Task objective:
Return each entry below word for word, leaving out any image.

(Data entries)
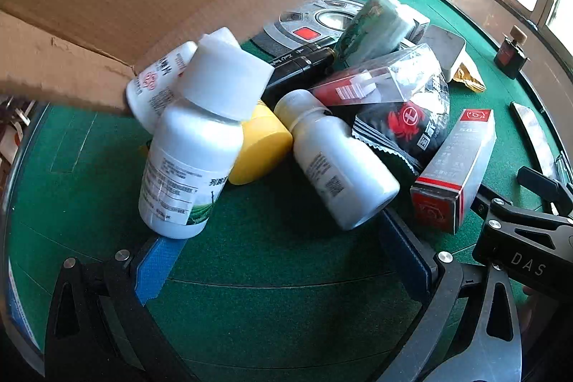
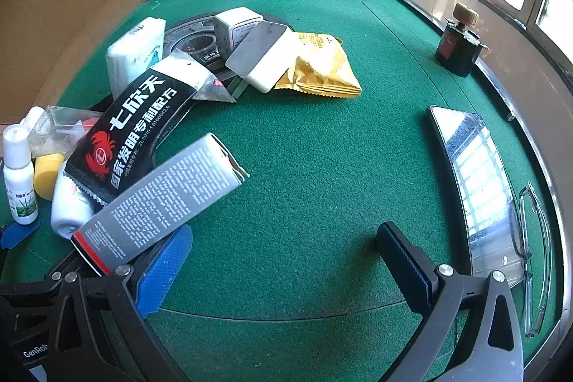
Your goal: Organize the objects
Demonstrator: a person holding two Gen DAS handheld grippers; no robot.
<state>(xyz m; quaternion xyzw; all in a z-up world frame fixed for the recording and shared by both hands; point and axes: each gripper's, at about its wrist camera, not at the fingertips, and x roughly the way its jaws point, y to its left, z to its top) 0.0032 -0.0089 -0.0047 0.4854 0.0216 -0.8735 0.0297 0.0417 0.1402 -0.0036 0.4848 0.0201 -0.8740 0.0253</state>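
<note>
left gripper [image 1: 283, 253]: jaws apart, empty; white bottle [image 1: 189, 163] by its left pad, contact unclear | right gripper [image 2: 283, 264]: jaws apart, empty; grey box [image 2: 161, 199] beside it | table [image 2: 322, 167]: green

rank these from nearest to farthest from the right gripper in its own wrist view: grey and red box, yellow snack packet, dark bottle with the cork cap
1. Grey and red box: lies against the right gripper's left finger.
2. Yellow snack packet: mid-table, ahead, beside the white slab.
3. Dark bottle with the cork cap: far right, near the table edge.
</note>
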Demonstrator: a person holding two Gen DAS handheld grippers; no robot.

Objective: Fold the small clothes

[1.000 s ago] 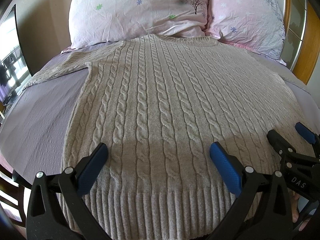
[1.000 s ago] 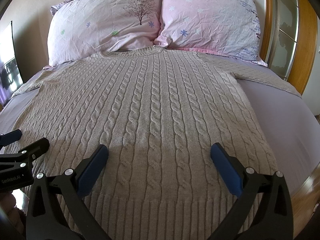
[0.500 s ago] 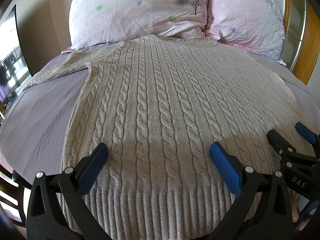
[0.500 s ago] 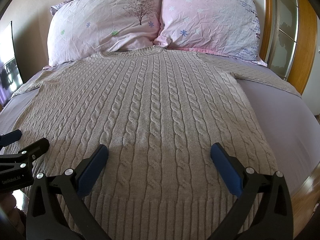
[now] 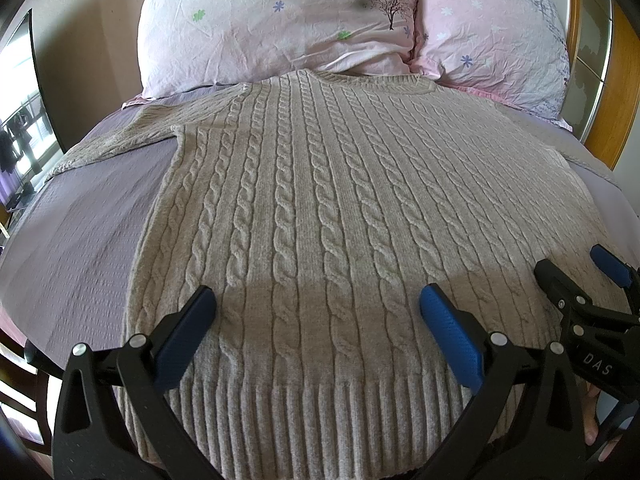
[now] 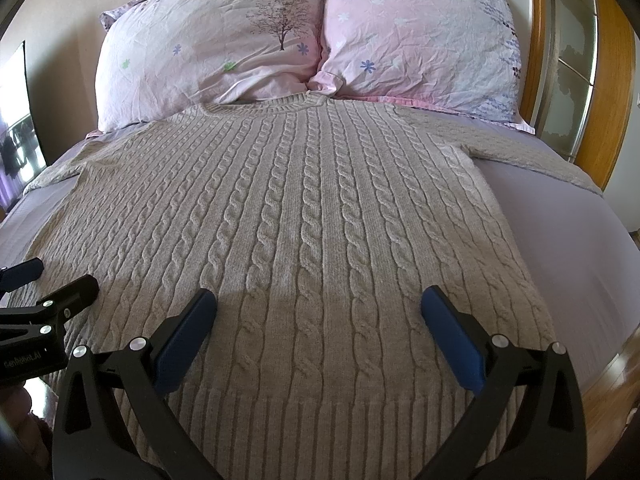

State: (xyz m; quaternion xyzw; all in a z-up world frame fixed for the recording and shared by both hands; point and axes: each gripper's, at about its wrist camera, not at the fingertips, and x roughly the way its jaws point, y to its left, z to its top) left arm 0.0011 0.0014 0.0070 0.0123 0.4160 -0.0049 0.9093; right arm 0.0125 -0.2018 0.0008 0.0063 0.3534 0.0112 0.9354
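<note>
A grey cable-knit sweater (image 5: 320, 208) lies flat on the bed, collar toward the pillows, ribbed hem nearest me; it also shows in the right wrist view (image 6: 304, 216). Its sleeves spread out to both sides. My left gripper (image 5: 318, 300) is open and empty, held just above the hem's left half. My right gripper (image 6: 318, 300) is open and empty above the hem's right half. The right gripper also shows at the right edge of the left wrist view (image 5: 580, 272), and the left gripper shows at the left edge of the right wrist view (image 6: 52, 284).
Lilac bed sheet (image 5: 80, 232) lies under the sweater. Two pink floral pillows (image 6: 224, 44) (image 6: 420, 32) lean at the head. A wooden headboard frame (image 6: 616, 80) stands at the right. A dark screen (image 5: 24, 92) stands at the left. The bed's wooden edge (image 6: 612, 368) is at the lower right.
</note>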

Answer to this task:
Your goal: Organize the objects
Demonstrator: a person holding two Gen DAS handheld grippers; no robot.
<state>(xyz m; quaternion xyzw; all in a z-up world frame fixed for the recording and shared by both hands; point and axes: each gripper's, at about its wrist camera, not at the fingertips, and x roughly the way its jaws point, y to its left, z to its top) 0.0032 -0.0089 -0.0047 0.4854 0.0216 -0.8735 0.0297 0.0417 0.1402 -0.0036 0.4848 0.0201 -0.8740 0.0253</state>
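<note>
left gripper [image 1: 283, 253]: jaws apart, empty; white bottle [image 1: 189, 163] by its left pad, contact unclear | right gripper [image 2: 283, 264]: jaws apart, empty; grey box [image 2: 161, 199] beside it | table [image 2: 322, 167]: green

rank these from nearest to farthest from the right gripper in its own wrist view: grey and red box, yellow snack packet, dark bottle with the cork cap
1. Grey and red box: lies against the right gripper's left finger.
2. Yellow snack packet: mid-table, ahead, beside the white slab.
3. Dark bottle with the cork cap: far right, near the table edge.
</note>
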Demonstrator: a person holding two Gen DAS handheld grippers; no robot.

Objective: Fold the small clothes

[1.000 s ago] 
[1.000 s ago] 
[0.500 s ago] 
[0.500 s ago] 
[now] 
[now] 

State: (xyz m; quaternion xyzw; all in a z-up world frame fixed for the recording and shared by both hands; point and axes: each gripper's, at about its wrist camera, not at the fingertips, and x roughly the way its jaws point, y to its left, z to its top) left arm 0.0011 0.0014 0.0070 0.0123 0.4160 -0.0049 0.9093; right arm 0.0125 -0.2018 0.0008 0.0063 0.3534 0.0112 0.9354
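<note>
A grey cable-knit sweater (image 5: 320, 208) lies flat on the bed, collar toward the pillows, ribbed hem nearest me; it also shows in the right wrist view (image 6: 304, 216). Its sleeves spread out to both sides. My left gripper (image 5: 318, 300) is open and empty, held just above the hem's left half. My right gripper (image 6: 318, 300) is open and empty above the hem's right half. The right gripper also shows at the right edge of the left wrist view (image 5: 580, 272), and the left gripper shows at the left edge of the right wrist view (image 6: 52, 284).
Lilac bed sheet (image 5: 80, 232) lies under the sweater. Two pink floral pillows (image 6: 224, 44) (image 6: 420, 32) lean at the head. A wooden headboard frame (image 6: 616, 80) stands at the right. A dark screen (image 5: 24, 92) stands at the left. The bed's wooden edge (image 6: 612, 368) is at the lower right.
</note>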

That is the complete answer.